Credit scores are a huge part of financial wellness. As I’ve mentioned before on this site, credit scores can impact many parts of your life. Their reach is not just financial- lifestyle choices you make or want to make can be impacted by your credit score.
So what if you have a low score and want to improve it? If you have something like a 480 credit score, you will want to drastically improve it to increase the options you have for yourself.
A low credit score is a hindrance to financial progress. It’s a little sad, but it’s true. Let’s use the example of a 480 credit score. Scores lower than 500 like that means you’ll have a hard time getting a lender to give you any kind of loan, and you’ll pay high interest rates.
Before we get into how to improve your credit score, let’s review the factors that determine what your credit score is.
- Payment history: (35 percent) — Your account payments over time, including any delinquencies like late or missed payments.
- Amounts owed: (30 percent) — The total amount of credit you have currently taken out. If you have a mortgage and student loans that total $400,000 in debt, that’s the total amount you owe.
- Length of credit history: (15 percent) — How long you’ve had open accounts and time since account activity.
- Types of credit used: (10 percent) — The mix of accounts you have, such as revolving and installment. Revolving credit is something like credit card debt and installment credit is something like a mortgage.

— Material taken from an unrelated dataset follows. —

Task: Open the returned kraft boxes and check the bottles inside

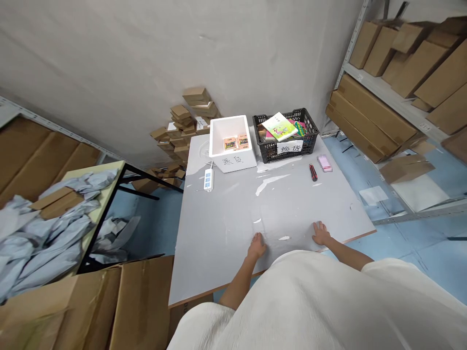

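Note:
My left hand [257,247] rests on the grey tabletop [219,233] near its front edge, holding nothing, its fingers pointing forward. My right hand [321,234] lies on the same table further right, fingers spread and nothing in them. Beyond the right hand lies a red and black utility knife [313,172], with a small pink patterned item [324,164], blurred, beside it. At the back of the table stand a white foam box [233,161] with small orange packs [230,143] inside and a black plastic crate [270,154] holding books, a green-covered book [280,127] on top.
A white power strip [208,180] lies at the table's left side. Cardboard boxes [197,99] are piled behind it. Grey mailing bags [54,248] cover a side table at left, and large cartons [146,296] stand in front of it. Shelves [386,92] with boxes line the right.

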A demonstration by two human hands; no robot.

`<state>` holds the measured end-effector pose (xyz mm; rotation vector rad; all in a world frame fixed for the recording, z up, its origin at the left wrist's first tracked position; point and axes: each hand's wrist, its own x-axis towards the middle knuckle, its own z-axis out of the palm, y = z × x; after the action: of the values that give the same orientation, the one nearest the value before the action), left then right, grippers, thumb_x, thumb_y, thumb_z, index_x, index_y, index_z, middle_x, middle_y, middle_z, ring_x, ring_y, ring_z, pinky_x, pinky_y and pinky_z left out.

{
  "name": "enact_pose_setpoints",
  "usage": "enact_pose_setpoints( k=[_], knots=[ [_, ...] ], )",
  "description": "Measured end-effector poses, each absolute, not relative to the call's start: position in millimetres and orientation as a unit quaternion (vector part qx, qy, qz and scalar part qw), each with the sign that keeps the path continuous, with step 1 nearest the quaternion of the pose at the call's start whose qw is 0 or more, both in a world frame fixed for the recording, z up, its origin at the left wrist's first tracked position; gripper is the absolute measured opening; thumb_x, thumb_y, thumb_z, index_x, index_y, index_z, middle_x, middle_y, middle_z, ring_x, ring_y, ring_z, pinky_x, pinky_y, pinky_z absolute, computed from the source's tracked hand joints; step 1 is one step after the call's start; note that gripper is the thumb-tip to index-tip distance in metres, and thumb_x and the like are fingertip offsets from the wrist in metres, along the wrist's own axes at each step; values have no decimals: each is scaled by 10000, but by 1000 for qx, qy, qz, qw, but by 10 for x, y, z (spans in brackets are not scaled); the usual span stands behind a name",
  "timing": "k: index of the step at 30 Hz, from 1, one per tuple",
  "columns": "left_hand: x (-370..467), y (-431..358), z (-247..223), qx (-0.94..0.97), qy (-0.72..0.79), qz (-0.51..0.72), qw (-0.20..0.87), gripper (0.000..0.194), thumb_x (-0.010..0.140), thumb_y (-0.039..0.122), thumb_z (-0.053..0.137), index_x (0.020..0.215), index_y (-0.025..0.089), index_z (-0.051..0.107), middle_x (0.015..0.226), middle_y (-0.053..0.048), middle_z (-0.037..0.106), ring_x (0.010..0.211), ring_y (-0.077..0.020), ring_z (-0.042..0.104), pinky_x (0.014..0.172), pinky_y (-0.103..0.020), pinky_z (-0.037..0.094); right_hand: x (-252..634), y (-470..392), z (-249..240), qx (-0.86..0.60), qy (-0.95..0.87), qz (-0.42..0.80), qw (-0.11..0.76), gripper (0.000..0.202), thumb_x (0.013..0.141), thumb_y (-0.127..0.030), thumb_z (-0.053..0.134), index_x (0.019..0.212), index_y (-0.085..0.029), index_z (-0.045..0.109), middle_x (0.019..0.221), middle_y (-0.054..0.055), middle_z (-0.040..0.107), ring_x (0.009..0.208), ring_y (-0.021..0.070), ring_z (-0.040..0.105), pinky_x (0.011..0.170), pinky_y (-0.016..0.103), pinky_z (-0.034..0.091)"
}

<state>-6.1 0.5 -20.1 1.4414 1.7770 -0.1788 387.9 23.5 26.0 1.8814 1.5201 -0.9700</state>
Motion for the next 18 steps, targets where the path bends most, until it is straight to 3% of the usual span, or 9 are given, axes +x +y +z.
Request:
enact_pose_setpoints(
  k=[18],
  knots=[
    [-25,16,-14,567,708,-72,415,877,900,232,670,1687,122,299,1815,-193,248,1703,-279,211,1368,-342,192,3874,238,288,696,563,-360,262,942,1013,-490,529,1775,-271,22,1850,163,-109,1710,352,9,1276,566,266]
  ],
)
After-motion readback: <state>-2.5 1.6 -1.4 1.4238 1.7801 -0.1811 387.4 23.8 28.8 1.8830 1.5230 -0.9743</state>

- New credit: (10 percent) — How often you open new lines of credit, including hard credit pulls and the number of recently opened accounts.
You’ll find yourself with something like a 480 credit score if you have bad credit habits. Things like consistently missing payments, having multiple hard credit inquiries, or using a huge amount of your available credit each month will bring your score down.

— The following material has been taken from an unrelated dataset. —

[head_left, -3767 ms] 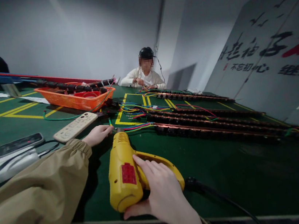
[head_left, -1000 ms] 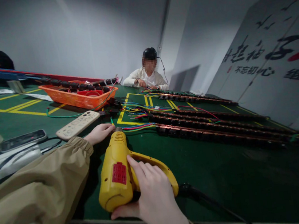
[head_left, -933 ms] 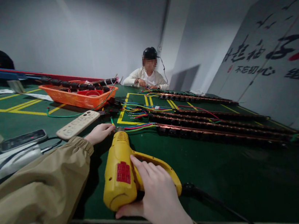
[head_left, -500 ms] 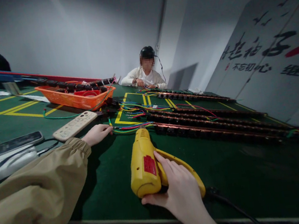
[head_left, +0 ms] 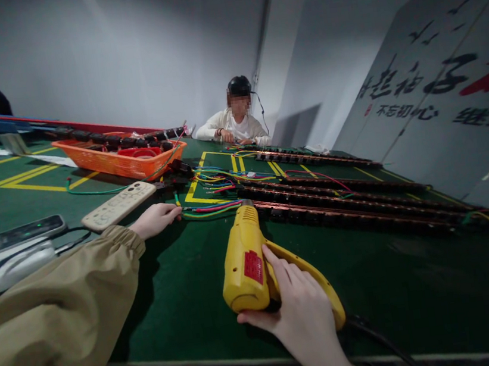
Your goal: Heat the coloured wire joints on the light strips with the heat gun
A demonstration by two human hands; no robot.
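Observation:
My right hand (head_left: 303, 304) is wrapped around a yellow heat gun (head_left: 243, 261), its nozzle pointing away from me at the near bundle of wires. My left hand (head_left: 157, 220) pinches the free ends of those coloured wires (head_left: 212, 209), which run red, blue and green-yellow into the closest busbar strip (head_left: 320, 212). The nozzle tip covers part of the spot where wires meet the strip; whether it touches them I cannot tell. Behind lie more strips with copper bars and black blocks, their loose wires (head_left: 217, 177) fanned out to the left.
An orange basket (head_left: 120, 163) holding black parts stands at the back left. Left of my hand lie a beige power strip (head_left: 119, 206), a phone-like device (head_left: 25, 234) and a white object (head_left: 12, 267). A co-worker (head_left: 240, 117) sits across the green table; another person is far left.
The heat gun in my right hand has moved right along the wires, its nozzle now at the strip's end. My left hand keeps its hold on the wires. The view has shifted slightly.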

Another important factor for your credit score is something that’s a little out of your control. Lenders like to see a long credit history from potential buyers. Years of credit history give them lots of data to see how dependable you are with making payments.
That means that younger people generally have worse credit than older people, simply because they haven’t had accounts open for as long. If you’re young, it’s even more important to practice good credit habits like paying your bills on time, so that your score doesn’t suffer in any other ways.
Good Credit Habits to Improve Your Credit Score
Now it’s time for the good stuff! How can you bring that score up a few hundred points and do your financial self the best favor?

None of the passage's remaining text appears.